2.2.1 Begriff des Existenzminimums

 

Rz. 30

Die Neuregelung des Familienleistungsausgleichs durch das JStG 1996 geht auf die Rspr. des BVerfG zurück, wonach gem. Art. 1 Abs. 1 GG (Schutz der Menschenwürde), Art. 3 GG (Gleichheitssatz, Leistungsfähigkeitsprinzip), Art. 20 Abs. 1 GG (Sozialstaatsprinzip) dem Stpfl. sein Einkommen insoweit steuerfrei belassen werden muss, als es zur Schaffung der Mindestvoraussetzungen für ein menschenwürdiges Dasein, d. h. zur Sicherung seines Existenzminimums, benötigt wird. Der existenznotwendige Bedarf bildet die Untergrenze für den steuerlichen Zugriff. Daraus[1] folgt ferner, dass bei der Besteuerung einer Familie das Existenzminimum sämtlicher Familienmitglieder steuerfrei bleiben muss.[2] Die Steuerfreiheit des Existenzminimums der Eltern sichert der Grundfreibetrag nach § 32a Abs. 1 EStG. Darüber hinaus muss das Existenzminimum der Kinder durch Berücksichtigung der Unterhaltslasten bei den Eltern gewährleistet sein. Für die steuerliche Berücksichtigung zwangsläufiger Unterhaltsverpflichtungen dürfen deshalb keine realitätsfremden Grenzen gezogen werden.[3]

 

Rz. 31

Das durch die Unterhaltsverpflichtungen gegenüber Kindern erhöhte Existenzminimum wurde in dem bis 1995 geltenden dualen System durch die Kinderfreibeträge und daneben durch das Kindergeld berücksichtigt (Rz. 3). Das gegenwärtige duale System gewährleistet dies durch die alternative Gewährung von Kindergeld oder Kinderfreibetrag (Rz. 5). Das BVerfG hat das duale System gebilligt.[4] Es steht dem Gesetzgeber frei, die kindbedingte Minderung der Leistungsfähigkeit entweder im Steuerrecht (durch Abzüge von der Bemessungsgrundlage) oder im Sozialrecht (durch Gewährung von Kindergeld) zu berücksichtigen bzw. beide Möglichkeiten zu kombinieren. So ist auch nach dem ab 1996 geltenden alternativen System (Kindergeld oder Kinderfreibeträge) bei der Prüfung, ob das Kindergeld eine ausreichende steuerliche Entlastung bietet, das Kindergeld in einen fiktiven Freibetrag umzurechnen und dieser mit dem sozialrechtlichen Existenzminimum zu vergleichen.[5]

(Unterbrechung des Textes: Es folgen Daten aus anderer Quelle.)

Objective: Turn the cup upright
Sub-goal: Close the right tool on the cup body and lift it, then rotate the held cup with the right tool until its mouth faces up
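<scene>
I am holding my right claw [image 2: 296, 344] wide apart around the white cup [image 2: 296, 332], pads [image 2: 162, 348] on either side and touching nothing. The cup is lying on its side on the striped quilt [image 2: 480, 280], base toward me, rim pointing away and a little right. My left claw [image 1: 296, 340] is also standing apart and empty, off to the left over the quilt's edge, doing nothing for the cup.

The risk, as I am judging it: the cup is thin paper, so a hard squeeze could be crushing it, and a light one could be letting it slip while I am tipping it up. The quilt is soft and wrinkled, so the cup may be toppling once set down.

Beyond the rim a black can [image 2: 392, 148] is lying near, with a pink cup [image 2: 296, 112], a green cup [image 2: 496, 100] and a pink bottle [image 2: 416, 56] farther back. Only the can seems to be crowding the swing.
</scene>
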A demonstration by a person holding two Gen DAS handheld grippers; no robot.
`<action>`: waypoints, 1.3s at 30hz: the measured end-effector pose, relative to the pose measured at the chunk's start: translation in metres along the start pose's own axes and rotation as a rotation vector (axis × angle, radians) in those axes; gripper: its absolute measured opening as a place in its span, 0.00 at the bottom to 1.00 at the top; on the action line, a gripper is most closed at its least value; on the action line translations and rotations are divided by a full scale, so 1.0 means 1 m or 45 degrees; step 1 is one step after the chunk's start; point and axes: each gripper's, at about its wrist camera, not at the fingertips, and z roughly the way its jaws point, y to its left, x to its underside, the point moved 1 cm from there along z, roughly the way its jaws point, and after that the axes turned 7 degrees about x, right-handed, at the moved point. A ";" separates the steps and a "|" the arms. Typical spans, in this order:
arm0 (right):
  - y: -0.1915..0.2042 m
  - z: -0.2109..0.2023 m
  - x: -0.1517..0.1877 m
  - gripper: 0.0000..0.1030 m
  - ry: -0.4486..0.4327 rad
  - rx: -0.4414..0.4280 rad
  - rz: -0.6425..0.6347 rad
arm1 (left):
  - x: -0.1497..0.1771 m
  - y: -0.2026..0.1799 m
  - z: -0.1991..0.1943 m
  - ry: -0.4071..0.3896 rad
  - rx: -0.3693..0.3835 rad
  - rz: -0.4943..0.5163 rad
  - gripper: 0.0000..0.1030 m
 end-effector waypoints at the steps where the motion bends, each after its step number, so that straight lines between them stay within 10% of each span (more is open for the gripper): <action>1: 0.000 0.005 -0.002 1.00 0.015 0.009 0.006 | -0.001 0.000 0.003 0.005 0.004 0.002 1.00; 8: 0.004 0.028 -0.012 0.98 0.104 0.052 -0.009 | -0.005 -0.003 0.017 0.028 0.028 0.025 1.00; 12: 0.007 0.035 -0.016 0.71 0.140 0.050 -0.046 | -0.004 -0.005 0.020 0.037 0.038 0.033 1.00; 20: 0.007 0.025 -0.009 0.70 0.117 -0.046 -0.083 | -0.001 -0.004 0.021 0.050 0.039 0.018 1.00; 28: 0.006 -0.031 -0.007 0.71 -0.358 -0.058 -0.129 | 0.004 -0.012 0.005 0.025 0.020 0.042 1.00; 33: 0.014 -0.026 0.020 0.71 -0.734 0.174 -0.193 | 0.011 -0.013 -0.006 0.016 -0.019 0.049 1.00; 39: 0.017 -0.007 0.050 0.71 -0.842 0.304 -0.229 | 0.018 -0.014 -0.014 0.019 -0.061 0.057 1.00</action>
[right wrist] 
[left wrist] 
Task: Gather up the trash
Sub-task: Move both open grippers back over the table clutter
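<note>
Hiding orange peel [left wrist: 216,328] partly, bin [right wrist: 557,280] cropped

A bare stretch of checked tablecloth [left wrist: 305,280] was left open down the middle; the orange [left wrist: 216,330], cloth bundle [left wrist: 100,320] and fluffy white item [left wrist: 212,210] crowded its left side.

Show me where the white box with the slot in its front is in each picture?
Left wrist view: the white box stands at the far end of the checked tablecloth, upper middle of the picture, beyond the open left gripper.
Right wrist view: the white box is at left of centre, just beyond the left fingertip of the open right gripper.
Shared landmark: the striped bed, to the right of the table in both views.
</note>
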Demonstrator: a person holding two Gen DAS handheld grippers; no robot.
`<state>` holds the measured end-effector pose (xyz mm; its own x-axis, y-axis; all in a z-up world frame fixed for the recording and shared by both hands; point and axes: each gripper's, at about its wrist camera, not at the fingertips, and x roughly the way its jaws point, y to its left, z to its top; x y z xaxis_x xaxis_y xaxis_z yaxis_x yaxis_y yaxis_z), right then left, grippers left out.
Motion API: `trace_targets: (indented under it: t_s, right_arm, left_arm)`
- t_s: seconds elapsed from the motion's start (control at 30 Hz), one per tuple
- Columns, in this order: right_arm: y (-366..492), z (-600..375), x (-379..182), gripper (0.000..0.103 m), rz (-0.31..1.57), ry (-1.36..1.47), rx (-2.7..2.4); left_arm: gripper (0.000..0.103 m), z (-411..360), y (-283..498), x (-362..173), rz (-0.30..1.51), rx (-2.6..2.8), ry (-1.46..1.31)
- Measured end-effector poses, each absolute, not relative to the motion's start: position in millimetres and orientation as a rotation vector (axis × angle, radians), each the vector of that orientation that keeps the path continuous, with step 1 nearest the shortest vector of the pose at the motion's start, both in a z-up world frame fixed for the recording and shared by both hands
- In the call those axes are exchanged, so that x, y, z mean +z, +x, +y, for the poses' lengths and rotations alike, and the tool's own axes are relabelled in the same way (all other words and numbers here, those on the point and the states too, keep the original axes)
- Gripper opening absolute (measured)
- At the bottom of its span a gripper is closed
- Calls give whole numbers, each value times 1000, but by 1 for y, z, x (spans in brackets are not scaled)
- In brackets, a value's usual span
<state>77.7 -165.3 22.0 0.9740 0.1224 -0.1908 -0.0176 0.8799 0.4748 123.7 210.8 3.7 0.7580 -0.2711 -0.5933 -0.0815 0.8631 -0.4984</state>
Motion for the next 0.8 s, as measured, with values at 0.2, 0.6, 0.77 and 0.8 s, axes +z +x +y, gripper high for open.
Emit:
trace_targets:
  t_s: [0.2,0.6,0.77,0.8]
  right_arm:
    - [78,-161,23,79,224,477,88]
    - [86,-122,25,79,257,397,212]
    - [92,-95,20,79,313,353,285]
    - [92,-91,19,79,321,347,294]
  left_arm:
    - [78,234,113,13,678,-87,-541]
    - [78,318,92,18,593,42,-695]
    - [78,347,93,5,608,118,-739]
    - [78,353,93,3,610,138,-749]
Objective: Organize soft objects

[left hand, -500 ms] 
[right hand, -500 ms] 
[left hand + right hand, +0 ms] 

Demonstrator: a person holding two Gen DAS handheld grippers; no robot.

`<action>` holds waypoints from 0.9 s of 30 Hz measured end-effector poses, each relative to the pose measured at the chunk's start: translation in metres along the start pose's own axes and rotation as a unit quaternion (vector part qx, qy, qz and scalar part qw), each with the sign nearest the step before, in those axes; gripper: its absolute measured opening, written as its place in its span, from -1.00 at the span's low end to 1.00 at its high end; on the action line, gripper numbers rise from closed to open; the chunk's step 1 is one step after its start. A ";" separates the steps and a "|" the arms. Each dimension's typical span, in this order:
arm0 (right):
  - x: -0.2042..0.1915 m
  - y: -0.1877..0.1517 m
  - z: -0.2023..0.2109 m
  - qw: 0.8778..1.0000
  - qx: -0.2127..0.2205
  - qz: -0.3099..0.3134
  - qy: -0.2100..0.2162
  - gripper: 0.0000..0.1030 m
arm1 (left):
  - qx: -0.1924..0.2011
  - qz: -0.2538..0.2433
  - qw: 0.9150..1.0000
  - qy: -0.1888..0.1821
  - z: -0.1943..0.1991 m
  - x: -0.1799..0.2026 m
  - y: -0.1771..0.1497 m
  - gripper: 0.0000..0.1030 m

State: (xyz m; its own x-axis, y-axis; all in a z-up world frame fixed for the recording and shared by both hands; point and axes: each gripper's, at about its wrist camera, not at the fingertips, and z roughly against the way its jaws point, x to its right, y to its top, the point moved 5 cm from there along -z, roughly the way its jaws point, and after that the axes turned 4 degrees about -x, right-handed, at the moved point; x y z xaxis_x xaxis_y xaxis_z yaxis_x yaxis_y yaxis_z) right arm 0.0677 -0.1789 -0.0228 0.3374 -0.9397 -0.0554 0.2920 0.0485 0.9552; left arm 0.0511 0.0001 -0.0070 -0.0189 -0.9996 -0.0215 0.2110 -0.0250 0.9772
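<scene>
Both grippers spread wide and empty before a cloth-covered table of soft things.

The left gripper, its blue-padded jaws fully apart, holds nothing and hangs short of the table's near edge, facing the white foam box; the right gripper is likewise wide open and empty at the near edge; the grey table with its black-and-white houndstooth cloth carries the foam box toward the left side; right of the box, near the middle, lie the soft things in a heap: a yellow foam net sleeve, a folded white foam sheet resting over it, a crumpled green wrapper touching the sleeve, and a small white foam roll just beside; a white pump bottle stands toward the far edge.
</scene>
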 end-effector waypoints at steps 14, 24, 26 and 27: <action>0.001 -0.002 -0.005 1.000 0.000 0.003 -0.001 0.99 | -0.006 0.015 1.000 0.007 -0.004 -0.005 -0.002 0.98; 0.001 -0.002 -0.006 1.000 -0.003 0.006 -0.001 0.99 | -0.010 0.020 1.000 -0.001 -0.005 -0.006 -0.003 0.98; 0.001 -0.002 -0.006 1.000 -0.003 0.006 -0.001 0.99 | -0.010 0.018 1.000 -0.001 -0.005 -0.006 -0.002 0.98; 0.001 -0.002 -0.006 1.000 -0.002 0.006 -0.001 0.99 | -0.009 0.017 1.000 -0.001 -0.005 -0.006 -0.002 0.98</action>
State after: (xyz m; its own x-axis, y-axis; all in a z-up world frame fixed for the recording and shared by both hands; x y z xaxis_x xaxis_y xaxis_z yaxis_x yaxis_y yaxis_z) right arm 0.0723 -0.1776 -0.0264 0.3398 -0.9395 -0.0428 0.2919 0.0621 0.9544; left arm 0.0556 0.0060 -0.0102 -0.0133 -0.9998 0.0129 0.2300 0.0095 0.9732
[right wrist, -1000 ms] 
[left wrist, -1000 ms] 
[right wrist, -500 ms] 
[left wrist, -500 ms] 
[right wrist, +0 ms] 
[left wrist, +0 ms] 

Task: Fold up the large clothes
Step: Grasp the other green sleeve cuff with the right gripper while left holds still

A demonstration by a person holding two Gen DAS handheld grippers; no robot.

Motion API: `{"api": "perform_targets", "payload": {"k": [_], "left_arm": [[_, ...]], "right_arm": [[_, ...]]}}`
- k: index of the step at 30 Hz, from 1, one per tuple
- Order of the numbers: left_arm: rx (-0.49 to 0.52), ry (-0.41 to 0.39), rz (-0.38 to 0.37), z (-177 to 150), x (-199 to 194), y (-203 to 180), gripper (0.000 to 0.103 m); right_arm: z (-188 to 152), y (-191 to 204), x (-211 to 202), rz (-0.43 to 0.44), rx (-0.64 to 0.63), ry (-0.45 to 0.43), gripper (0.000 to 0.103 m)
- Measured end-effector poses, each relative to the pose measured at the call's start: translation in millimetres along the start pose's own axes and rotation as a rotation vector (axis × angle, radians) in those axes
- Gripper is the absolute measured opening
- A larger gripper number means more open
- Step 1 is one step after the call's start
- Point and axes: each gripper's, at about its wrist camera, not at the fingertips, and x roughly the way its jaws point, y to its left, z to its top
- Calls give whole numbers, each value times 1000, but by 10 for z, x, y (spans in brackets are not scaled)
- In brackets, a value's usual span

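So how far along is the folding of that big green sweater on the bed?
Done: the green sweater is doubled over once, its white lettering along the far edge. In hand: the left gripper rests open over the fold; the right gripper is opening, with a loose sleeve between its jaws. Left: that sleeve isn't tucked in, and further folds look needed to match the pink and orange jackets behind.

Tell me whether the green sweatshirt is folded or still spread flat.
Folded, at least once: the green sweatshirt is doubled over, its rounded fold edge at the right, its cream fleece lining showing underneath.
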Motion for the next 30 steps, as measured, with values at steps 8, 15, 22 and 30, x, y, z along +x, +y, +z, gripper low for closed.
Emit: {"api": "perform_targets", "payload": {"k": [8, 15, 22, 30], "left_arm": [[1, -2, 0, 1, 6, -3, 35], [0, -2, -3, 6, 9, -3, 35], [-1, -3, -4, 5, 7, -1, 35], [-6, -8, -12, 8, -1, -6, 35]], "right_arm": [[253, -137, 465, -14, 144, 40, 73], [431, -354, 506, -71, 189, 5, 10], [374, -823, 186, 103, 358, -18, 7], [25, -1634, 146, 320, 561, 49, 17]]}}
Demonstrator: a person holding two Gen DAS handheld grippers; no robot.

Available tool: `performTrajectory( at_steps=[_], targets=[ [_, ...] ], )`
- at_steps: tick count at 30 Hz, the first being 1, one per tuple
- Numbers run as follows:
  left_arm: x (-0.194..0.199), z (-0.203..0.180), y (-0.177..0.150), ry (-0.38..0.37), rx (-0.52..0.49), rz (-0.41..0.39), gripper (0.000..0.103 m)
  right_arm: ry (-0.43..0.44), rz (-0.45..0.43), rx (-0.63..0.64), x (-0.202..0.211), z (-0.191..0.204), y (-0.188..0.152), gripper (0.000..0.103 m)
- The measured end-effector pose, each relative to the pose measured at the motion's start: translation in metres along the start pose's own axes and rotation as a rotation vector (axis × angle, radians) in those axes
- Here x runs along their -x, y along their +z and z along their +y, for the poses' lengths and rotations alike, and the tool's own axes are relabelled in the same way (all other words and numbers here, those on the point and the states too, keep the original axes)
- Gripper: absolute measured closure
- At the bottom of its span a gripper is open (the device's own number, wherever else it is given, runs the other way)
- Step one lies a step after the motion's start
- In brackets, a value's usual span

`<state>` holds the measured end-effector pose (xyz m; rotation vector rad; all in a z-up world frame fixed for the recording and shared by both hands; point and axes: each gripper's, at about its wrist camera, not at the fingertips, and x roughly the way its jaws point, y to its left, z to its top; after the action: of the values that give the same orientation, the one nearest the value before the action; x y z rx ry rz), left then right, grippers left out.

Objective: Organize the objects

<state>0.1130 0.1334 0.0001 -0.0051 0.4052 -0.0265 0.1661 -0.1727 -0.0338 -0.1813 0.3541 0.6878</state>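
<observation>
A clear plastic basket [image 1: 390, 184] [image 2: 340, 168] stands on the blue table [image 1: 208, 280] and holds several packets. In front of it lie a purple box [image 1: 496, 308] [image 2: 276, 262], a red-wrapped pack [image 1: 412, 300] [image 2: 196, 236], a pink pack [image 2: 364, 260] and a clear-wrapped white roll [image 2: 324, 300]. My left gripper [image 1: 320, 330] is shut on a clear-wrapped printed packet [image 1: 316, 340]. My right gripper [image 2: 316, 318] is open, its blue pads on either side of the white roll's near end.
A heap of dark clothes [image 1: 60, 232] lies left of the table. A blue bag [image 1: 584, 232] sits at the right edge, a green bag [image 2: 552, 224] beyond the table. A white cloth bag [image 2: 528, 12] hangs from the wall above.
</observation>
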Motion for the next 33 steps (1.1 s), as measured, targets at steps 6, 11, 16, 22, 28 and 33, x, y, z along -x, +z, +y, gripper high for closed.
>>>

2.2.2 Höhe des Existenzminimums

 

Rz. 32

Der konkrete Maßstab, an dem die verfassungsrechtlich erforderliche Steuerfreistellung zu messen ist, wurde erst im Lauf der Jahre sukzessive entwickelt. In seiner Kindergeldentscheidung[1] hält es das BVerfG für zulässig, das Existenzminimum aus Praktikabilitätsgründen in einem einheitlichen Betrag anzusetzen, der nicht nach Altersgruppen oder Gebieten gestaffelt werden muss. Dieser Betrag kann sich nicht an dem individuellen, dem Status der einzelnen Familie entsprechenden bürgerlich-rechtlichen Unterhalt orientieren. Entscheidend sind vielmehr die verbrauchsbezogenen und regelmäßig den steigenden Lebenshaltungskosten angepassten Sozialhilferegelsätze. Aus den ländermäßig verschiedenen und altersgestaffelten Regelsätzen ist ein Durchschnittssatz zu bilden. Diesem sind die durchschnittlich gewährten Sonderleistungen zuzuschlagen.

 

Rz. 33

Nach der Grundfreibetragsentscheidung[2] hängt das Existenzminimum von den allgemeinen wirtschaftlichen Verhältnissen und dem in der Rechtsgemeinschaft anerkannten Mindestbedarf ab, den der Gesetzgeber einschätzen kann.[3] Soweit dieser Mindestbedarf, den der Staat bei einem mittellosen Bürger im Rahmen sozialstaatlicher Fürsorge durch Sozialleistungen zu decken hat, im Sozialhilferecht festgelegt ist, darf das steuerlich zu verschonende Existenzminimum diesen Betrag nicht unterschreiten. Dementsprechend bemisst sich die Höhe des steuerlichen Existenzminimums nach dem Sozialhilferegelsatz, zuzüglich Leistungen für Unterkunft und Heizung sowie Einmalbeihilfen, einschl. des Mehrbedarfs für Erwerbstätige.[4] Bei erheblichem Preisgefälle für existenznotwendige Aufwendungen (z. B. auf dem Wohnungsmarkt) kann der einheitlich festzusetzende Betrag am unteren Wert orientiert sein, sofern zur ergänzenden Bedarfsdeckung Sozialleistungen, z. B. Wohngeld, gezahlt werden.[5]

 

Rz. 34

Da der Gesetzgeber hier auf Zukunftsprognosen und ungewisse Komponenten angewiesen ist, hielten der BFH und dem folgend das BVerfG ein Zurückbleiben der steuerlichen Entlastung gegenüber den Sozialhilfeleistungen bis zu 15 % für unschädlich und dementsprechend einen Einschätzungsrahmen in dieser Höhe für angemessen.[6] Dies sollte unabhängig davon gelten, ob der Gesetzgeber diesen Spielraum bewusst ausgenutzt hatte oder nicht.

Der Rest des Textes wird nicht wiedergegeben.